Economic reality and systemic crises, now and then, demystify given preconceptions and beliefs about the socioeconomic structure of Greece, although they are quickly forgotten, until the next crisis occurs. As a rule, they fragment and impoverish layers of its middle class, and devalue the political system and state apparatus that was built on and recycled -to serve and in turn be supported by this class.  In the meantime, however, it forms the peculiar characteristics of those transitional, ‘floating’ small and medium-sized strata and defines the temperament, idiosyncrasy and peculiarities of Greek society: children of the middle classes have to be educated at all costs, hoard degrees and certificates; at worst, follow in the footsteps of their parents in the public sector or in their professions in small primarily retail businesses, at best, advance a bit further than the previous generation, but not diverging too much from the same, ‘well-trodden path’. In short, many personal ambitions were drained in the pursuit of a rather predetermined career, under the auspices, directly or indirectly, of the gigantic and ubiquitous state.

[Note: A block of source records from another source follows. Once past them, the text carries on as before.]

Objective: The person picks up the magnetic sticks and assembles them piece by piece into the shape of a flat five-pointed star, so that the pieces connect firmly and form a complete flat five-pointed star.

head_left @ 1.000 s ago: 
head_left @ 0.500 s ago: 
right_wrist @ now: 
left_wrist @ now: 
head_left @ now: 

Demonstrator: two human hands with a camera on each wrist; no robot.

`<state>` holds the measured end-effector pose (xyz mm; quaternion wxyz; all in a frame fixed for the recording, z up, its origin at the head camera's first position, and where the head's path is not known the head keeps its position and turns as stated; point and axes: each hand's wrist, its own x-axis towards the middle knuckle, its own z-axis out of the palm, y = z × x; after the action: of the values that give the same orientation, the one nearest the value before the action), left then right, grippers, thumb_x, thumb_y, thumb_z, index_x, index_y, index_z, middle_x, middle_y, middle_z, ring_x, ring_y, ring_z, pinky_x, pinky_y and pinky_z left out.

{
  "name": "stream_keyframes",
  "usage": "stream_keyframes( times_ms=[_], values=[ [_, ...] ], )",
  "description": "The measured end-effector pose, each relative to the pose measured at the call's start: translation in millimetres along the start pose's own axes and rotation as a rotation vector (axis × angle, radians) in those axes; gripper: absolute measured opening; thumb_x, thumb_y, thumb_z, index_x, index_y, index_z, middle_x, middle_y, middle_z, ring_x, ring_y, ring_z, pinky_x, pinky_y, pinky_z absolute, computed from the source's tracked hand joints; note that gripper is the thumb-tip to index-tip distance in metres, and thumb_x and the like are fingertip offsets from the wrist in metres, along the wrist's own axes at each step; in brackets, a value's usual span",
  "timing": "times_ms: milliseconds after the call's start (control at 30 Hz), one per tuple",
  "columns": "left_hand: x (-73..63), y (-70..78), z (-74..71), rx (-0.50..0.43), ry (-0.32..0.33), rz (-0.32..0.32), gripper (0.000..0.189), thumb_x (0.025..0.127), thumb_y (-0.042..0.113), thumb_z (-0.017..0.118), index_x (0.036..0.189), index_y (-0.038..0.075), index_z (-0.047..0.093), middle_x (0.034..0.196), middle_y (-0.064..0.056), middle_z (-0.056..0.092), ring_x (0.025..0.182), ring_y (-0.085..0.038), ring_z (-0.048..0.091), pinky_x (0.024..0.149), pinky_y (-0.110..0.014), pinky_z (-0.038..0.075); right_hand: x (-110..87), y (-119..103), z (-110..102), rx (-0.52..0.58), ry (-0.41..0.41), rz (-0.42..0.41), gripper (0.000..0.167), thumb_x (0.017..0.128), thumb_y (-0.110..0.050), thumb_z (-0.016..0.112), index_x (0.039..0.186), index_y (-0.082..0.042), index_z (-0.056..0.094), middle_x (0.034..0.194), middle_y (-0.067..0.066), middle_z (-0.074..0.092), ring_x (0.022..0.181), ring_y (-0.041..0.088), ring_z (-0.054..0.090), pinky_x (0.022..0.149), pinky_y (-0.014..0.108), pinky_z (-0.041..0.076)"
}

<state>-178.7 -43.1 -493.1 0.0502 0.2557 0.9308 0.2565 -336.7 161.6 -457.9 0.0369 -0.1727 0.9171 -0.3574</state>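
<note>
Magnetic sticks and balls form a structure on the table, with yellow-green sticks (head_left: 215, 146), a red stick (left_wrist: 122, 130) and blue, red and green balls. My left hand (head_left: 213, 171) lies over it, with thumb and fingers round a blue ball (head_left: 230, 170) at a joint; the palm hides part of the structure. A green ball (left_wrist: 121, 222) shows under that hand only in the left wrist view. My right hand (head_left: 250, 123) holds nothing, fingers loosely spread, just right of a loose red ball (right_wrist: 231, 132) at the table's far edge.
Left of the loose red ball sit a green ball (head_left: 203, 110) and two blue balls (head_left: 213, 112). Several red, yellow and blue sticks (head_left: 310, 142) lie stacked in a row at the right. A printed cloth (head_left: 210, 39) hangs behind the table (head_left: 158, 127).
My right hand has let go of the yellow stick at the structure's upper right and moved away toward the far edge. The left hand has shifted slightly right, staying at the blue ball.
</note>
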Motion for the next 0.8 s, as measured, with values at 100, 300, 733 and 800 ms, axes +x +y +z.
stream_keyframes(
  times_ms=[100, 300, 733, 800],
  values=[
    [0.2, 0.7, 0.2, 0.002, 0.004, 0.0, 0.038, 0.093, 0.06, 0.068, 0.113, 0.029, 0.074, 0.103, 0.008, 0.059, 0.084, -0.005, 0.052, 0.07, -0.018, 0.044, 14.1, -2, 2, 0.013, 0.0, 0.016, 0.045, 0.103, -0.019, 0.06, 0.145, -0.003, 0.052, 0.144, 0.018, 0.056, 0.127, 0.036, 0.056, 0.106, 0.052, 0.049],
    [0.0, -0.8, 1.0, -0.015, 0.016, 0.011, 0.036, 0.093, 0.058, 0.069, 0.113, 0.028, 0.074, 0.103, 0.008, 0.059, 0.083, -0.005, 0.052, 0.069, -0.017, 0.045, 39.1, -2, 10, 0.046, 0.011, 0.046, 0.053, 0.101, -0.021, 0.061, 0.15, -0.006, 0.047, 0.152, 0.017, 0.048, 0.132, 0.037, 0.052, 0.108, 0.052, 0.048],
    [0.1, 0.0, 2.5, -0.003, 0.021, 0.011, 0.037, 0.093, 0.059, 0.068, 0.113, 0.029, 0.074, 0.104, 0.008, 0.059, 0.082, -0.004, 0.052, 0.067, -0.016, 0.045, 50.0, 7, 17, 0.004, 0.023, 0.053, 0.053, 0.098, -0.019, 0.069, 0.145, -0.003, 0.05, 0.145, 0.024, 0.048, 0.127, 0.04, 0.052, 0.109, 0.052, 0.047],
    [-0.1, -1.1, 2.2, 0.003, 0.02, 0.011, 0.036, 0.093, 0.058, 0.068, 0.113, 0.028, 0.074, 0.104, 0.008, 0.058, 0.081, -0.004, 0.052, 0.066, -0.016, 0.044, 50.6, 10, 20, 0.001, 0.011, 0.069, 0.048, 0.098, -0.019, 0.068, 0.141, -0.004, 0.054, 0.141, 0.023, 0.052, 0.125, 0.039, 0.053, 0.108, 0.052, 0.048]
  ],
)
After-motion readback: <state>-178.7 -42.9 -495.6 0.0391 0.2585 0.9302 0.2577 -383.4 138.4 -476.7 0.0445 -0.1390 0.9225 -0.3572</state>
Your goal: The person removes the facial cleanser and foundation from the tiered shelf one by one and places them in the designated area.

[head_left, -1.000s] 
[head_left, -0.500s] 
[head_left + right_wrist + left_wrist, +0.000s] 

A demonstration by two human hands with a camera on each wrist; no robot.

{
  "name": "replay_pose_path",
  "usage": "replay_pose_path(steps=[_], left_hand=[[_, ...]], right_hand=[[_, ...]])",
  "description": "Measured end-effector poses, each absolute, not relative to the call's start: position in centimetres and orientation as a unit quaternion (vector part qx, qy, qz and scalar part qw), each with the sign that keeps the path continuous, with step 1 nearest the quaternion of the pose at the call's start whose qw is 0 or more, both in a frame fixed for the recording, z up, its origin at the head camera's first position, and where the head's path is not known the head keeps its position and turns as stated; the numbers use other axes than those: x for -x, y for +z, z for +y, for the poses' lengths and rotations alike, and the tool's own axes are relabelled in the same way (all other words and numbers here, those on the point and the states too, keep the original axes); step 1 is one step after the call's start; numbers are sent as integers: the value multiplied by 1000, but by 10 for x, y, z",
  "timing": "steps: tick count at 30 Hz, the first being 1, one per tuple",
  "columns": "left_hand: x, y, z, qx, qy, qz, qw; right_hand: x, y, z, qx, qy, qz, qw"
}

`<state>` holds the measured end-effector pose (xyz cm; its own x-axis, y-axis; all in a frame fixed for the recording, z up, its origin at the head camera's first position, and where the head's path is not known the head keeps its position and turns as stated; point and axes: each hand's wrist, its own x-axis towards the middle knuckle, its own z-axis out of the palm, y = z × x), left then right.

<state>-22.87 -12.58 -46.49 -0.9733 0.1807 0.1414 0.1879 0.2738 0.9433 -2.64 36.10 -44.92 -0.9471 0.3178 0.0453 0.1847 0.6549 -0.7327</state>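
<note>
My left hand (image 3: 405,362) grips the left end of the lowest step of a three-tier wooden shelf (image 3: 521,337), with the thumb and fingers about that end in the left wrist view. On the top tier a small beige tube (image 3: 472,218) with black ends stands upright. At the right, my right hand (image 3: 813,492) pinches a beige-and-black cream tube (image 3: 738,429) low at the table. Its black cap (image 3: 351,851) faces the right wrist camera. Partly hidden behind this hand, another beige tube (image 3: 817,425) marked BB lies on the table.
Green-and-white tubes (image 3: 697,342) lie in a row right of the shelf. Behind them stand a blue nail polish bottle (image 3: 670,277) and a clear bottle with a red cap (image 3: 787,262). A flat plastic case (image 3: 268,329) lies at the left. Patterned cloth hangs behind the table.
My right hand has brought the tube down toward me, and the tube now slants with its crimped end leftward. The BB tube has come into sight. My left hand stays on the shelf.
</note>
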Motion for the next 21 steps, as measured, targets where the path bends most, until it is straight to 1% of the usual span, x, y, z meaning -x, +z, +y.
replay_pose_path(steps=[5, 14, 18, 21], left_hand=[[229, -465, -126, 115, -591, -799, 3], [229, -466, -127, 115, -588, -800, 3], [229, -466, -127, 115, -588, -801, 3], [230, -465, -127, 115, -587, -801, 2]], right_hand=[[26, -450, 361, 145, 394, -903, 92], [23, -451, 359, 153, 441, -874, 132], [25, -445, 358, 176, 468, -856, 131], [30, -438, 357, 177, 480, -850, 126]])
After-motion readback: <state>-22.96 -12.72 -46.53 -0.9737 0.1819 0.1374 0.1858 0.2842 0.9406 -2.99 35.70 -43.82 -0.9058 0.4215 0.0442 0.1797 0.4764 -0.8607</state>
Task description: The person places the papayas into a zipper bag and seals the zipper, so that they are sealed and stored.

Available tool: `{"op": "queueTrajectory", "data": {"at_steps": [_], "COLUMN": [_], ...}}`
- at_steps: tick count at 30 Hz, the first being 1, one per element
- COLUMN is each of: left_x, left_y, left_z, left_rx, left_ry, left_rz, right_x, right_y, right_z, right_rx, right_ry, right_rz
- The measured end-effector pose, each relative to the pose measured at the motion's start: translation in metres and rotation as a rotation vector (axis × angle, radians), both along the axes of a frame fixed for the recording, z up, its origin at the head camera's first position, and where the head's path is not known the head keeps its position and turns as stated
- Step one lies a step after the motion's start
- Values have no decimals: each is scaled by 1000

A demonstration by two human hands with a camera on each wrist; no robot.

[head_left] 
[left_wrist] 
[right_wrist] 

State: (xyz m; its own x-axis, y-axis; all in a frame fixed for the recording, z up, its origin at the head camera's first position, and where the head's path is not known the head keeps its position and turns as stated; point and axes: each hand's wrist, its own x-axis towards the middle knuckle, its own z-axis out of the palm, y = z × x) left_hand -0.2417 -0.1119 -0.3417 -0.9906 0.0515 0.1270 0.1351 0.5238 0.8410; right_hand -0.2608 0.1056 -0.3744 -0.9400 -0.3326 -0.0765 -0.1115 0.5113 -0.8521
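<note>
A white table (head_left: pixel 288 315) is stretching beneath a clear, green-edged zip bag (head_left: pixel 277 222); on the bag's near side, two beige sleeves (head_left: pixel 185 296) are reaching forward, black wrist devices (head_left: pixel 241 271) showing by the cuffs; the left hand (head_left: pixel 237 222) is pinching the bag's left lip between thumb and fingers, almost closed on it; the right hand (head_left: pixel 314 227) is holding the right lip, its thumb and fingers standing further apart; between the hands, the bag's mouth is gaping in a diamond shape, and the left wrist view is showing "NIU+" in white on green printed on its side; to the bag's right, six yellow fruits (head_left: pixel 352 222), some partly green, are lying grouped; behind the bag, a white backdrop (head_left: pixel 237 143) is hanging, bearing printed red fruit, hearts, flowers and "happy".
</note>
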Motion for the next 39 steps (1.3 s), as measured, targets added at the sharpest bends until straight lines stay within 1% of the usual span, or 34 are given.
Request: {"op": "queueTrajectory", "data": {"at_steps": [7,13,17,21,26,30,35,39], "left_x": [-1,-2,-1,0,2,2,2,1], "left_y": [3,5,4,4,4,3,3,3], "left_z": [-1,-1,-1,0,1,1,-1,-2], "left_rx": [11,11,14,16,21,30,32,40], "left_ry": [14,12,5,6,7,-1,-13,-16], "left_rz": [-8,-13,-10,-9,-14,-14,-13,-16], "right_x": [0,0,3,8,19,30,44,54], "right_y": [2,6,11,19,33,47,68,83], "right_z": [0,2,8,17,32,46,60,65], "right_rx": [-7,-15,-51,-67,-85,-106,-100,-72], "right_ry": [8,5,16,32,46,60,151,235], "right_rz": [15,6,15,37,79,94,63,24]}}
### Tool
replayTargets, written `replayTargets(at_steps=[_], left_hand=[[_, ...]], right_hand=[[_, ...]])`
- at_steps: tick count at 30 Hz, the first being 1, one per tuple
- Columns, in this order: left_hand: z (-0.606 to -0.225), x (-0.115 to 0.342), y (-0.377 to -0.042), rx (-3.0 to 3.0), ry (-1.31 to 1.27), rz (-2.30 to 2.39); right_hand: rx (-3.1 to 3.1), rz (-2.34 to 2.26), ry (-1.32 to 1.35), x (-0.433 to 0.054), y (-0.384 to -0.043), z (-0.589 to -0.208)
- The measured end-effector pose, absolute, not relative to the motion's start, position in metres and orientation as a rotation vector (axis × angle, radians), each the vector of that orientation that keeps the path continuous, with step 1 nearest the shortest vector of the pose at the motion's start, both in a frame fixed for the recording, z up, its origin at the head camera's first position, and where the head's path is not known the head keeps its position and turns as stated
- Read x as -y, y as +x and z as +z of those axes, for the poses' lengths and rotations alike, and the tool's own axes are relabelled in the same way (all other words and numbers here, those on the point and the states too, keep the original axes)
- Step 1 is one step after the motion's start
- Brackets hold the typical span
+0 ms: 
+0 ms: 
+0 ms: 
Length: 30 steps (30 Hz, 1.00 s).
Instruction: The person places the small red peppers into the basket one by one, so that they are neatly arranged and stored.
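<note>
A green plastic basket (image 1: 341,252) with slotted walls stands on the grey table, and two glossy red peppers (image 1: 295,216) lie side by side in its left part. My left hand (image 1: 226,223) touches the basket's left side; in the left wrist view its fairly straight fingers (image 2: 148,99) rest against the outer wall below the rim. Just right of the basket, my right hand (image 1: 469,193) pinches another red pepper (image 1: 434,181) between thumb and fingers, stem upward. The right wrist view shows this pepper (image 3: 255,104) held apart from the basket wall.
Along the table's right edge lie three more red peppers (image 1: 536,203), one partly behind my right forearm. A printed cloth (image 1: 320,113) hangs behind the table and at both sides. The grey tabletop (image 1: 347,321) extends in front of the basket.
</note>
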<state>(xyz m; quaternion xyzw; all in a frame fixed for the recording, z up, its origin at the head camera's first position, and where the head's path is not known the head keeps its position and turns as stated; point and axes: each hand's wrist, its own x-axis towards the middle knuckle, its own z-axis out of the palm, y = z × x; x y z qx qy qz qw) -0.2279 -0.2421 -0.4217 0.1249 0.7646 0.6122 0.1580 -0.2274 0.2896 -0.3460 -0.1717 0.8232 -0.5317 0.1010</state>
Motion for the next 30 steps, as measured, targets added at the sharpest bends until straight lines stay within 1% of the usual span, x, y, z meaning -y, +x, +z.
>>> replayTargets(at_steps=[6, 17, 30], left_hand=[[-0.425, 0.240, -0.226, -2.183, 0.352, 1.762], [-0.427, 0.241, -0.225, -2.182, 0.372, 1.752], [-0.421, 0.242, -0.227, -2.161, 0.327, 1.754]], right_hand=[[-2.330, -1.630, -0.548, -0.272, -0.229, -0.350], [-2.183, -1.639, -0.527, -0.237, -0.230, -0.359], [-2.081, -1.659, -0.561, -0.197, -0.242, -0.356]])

The motto of civil servants (the elite amongst them prefer the euphemistic title of ‘public functionaries or official’), the multitude ‘freelancer professionals’ and to a certain extent the vanity of the Greek middle class, stems from latent social instincts of self-preservation and perpetuation. It could be summed up in the phrase a family friend, a grand local lawyer of the ‘shark’ species, had solemnly uttered in one of Mother's rare soirées: ‘Sans-culotte I may end up, but I will make sure my daughter gets her university degree!’ And she did. And she worked and succeeded as a solicitor in her father’s legal practice, along with her more capable brother, whose education cost less.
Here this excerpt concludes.